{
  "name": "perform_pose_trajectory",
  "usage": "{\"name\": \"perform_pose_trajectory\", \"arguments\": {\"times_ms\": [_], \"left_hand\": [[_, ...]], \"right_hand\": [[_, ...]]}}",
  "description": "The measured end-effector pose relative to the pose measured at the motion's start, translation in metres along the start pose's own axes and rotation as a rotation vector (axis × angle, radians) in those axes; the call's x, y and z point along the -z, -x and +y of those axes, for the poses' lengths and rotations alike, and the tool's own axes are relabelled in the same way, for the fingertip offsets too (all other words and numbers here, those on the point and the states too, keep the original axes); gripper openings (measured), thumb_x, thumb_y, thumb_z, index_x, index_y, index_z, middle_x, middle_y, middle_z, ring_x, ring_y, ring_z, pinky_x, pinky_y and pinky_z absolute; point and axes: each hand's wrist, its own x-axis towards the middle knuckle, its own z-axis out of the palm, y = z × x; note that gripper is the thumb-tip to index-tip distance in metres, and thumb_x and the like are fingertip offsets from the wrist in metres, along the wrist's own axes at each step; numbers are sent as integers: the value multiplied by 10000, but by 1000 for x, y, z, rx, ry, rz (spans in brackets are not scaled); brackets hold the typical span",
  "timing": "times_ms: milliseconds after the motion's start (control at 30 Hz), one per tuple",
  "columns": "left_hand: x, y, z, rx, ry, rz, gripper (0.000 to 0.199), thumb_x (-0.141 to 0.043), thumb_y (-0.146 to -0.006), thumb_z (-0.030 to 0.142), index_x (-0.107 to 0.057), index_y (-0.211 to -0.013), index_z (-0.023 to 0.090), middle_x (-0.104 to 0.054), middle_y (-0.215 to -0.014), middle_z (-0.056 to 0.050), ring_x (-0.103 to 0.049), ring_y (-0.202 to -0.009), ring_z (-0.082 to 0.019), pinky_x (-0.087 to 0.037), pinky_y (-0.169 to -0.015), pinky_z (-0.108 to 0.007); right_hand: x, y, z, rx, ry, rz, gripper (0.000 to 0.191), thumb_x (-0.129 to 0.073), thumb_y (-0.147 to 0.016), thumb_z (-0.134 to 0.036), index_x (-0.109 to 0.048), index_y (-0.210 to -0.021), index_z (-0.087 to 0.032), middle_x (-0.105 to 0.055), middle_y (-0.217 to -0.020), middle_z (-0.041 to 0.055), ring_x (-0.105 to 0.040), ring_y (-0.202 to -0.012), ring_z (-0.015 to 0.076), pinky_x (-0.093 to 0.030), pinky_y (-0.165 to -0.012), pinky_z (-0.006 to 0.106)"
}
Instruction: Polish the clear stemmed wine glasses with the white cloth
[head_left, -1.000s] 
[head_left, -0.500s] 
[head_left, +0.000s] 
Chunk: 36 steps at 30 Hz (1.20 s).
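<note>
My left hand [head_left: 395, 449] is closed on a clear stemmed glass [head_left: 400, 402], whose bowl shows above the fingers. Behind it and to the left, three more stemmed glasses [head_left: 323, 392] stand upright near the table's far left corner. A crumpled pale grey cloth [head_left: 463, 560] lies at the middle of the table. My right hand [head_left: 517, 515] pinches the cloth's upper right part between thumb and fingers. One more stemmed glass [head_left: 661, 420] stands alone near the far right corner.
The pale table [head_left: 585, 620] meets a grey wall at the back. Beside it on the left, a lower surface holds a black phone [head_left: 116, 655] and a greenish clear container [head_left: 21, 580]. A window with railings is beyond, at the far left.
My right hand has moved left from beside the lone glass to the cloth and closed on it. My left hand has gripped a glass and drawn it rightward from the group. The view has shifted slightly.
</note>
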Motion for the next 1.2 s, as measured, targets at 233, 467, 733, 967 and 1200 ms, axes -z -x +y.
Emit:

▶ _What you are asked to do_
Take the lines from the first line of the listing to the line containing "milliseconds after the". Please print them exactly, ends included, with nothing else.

▶ _Solution_
{
  "name": "perform_pose_trajectory",
  "usage": "{\"name\": \"perform_pose_trajectory\", \"arguments\": {\"times_ms\": [_], \"left_hand\": [[_, ...]], \"right_hand\": [[_, ...]]}}",
  "description": "The measured end-effector pose relative to the pose measured at the motion's start, translation in metres along the start pose's own axes and rotation as a rotation vector (axis × angle, radians) in those axes; the call's x, y and z point along the -z, -x and +y of those axes, for the poses' lengths and rotations alike, and the tool's own axes are relabelled in the same way, for the fingertip offsets too (all other words and numbers here, those on the point and the states too, keep the original axes); gripper openings (measured), thumb_x, thumb_y, thumb_z, index_x, index_y, index_z, middle_x, middle_y, middle_z, ring_x, ring_y, ring_z, pinky_x, pinky_y and pinky_z absolute; point and axes: each hand's wrist, its own x-axis towards the middle knuckle, its own z-axis out of the palm, y = z × x; note that gripper is the thumb-tip to index-tip distance in metres, and thumb_x and the like are fingertip offsets from the wrist in metres, along the wrist's own axes at each step; numbers are sent as integers: the value multiplied by 10000, but by 1000 for x, y, z, rx, ry, rz (spans in brackets are not scaled); brackets hold the typical span",
  "timing": "times_ms: milliseconds after the motion's start (control at 30 Hz), one per tuple",

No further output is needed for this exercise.